Using the listing, copy each whole line that features "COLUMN".

> _EXERCISE DATA_
• • • •

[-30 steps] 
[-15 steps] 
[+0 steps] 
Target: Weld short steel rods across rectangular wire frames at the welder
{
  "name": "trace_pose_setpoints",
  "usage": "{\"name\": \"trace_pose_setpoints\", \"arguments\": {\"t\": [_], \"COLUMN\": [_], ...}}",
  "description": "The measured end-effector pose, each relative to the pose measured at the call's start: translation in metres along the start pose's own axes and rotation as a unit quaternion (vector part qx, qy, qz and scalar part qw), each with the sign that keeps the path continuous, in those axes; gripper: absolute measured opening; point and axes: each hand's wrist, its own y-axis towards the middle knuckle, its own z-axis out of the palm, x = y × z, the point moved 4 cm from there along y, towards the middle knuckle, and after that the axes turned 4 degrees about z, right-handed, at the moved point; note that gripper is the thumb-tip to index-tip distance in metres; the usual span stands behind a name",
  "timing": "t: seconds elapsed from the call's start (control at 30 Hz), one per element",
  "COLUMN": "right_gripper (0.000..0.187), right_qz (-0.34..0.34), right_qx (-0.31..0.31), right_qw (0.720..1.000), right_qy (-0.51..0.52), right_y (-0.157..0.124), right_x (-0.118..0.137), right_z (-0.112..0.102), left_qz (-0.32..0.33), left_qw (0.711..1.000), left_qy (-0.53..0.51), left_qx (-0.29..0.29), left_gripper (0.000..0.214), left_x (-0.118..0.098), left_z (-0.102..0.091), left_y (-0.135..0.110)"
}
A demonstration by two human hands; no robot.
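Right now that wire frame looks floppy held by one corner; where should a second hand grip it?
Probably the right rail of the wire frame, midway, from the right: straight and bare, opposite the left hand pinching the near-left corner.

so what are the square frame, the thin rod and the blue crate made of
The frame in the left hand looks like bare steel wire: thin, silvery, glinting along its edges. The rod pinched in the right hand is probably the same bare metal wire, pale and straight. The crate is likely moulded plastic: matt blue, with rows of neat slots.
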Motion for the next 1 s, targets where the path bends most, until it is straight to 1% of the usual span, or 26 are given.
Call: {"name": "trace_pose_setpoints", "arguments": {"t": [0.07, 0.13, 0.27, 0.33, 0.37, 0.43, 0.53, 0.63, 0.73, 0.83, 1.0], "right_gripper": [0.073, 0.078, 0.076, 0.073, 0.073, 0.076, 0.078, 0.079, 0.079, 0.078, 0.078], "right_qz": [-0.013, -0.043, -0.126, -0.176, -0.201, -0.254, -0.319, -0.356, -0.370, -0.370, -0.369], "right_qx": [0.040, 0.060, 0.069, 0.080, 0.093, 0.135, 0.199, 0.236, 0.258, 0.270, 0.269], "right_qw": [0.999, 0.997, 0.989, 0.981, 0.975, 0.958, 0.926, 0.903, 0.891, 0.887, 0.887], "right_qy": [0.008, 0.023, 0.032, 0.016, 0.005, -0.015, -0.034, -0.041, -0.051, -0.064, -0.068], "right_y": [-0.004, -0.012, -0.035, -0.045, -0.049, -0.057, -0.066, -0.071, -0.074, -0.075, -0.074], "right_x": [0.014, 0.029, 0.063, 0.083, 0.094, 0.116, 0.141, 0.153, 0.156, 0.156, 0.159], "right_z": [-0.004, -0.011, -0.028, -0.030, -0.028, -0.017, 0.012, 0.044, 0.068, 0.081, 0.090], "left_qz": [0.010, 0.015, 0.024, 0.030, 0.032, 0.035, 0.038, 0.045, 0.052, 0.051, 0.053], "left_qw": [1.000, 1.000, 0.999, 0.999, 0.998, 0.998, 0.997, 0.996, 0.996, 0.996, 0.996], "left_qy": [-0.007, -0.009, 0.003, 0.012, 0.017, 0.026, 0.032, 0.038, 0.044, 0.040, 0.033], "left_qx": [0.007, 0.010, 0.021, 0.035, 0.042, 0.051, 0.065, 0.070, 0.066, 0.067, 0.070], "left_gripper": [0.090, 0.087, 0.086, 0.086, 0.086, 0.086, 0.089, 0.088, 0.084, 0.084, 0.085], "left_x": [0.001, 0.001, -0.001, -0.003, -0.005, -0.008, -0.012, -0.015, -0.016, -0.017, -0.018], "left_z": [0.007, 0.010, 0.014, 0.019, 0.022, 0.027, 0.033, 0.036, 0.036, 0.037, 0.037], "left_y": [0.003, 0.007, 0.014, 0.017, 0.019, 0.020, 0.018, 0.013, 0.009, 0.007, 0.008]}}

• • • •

> _SOLUTION TO THIS TASK_
  "usage": "{\"name\": \"trace_pose_setpoints\", \"arguments\": {\"t\": [_], \"COLUMN\": [_], ...}}",
  "COLUMN": "right_gripper (0.000..0.187), right_qz (-0.34..0.34), right_qx (-0.31..0.31), right_qw (0.720..1.000), right_qy (-0.51..0.52), right_y (-0.157..0.124), right_x (-0.118..0.137), right_z (-0.112..0.102), left_qz (-0.32..0.33), left_qw (0.711..1.000), left_qy (-0.53..0.51), left_qx (-0.29..0.29), left_gripper (0.000..0.214), left_x (-0.118..0.098), left_z (-0.102..0.091), left_y (-0.135..0.110)"

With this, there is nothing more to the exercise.